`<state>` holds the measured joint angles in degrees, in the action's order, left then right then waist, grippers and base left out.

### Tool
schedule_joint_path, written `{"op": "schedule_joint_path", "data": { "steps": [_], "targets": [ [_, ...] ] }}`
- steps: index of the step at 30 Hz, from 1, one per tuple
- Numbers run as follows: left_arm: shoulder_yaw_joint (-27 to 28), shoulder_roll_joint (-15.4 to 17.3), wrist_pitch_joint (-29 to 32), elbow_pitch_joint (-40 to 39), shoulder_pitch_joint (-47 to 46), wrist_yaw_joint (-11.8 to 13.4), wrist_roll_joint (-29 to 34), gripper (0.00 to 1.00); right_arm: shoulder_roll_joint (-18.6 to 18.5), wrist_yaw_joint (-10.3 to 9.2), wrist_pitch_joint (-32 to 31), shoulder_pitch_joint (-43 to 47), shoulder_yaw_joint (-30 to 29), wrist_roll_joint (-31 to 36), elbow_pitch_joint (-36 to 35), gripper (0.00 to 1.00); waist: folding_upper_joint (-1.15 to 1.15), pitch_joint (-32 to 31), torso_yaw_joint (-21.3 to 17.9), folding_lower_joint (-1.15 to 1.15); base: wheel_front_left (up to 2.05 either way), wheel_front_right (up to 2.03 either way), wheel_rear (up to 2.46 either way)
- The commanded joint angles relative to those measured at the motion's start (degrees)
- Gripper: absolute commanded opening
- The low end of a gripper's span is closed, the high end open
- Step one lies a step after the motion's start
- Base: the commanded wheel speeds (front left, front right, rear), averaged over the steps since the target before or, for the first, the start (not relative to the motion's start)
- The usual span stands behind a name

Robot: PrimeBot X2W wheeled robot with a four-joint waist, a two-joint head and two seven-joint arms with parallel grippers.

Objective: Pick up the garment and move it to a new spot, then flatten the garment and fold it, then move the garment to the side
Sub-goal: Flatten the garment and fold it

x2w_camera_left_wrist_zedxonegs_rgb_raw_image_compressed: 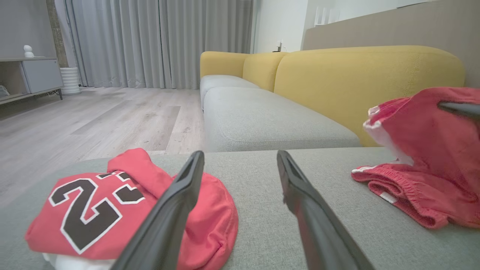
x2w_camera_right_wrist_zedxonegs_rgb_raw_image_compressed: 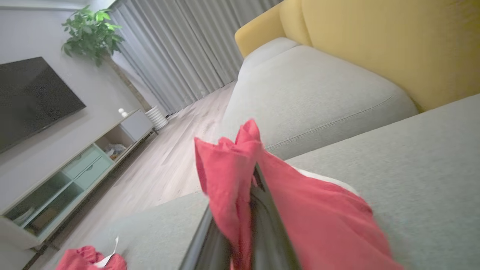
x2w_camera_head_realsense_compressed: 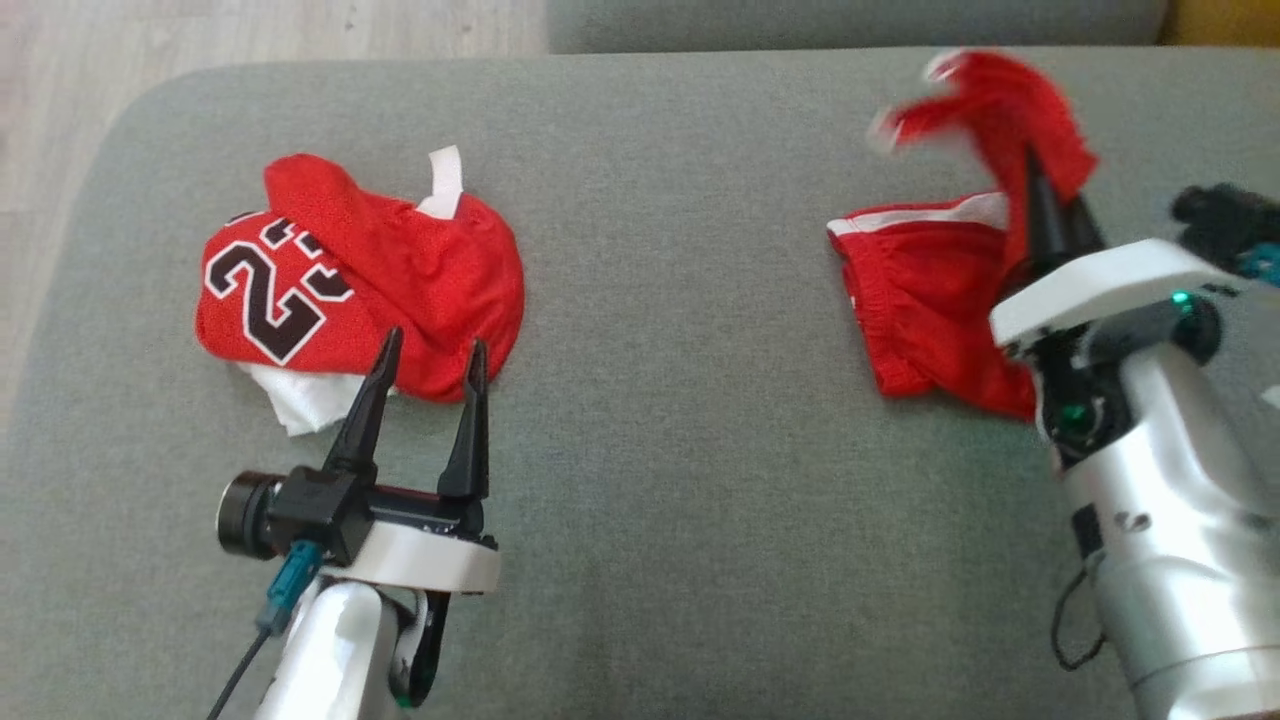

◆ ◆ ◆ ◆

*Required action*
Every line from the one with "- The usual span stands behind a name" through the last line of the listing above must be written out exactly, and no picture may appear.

*Task response*
- The usual span stands behind a name

Robot: PrimeBot X2W wheeled robot with a four-joint waist, a two-joint head and two seven-joint arms with parallel grippers.

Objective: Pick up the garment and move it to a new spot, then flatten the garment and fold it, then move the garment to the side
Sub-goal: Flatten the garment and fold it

x2w_camera_left_wrist_zedxonegs_rgb_raw_image_compressed: 
x2w_camera_right_wrist_zedxonegs_rgb_raw_image_compressed: 
x2w_camera_head_realsense_compressed: 

What came before makes up the full response.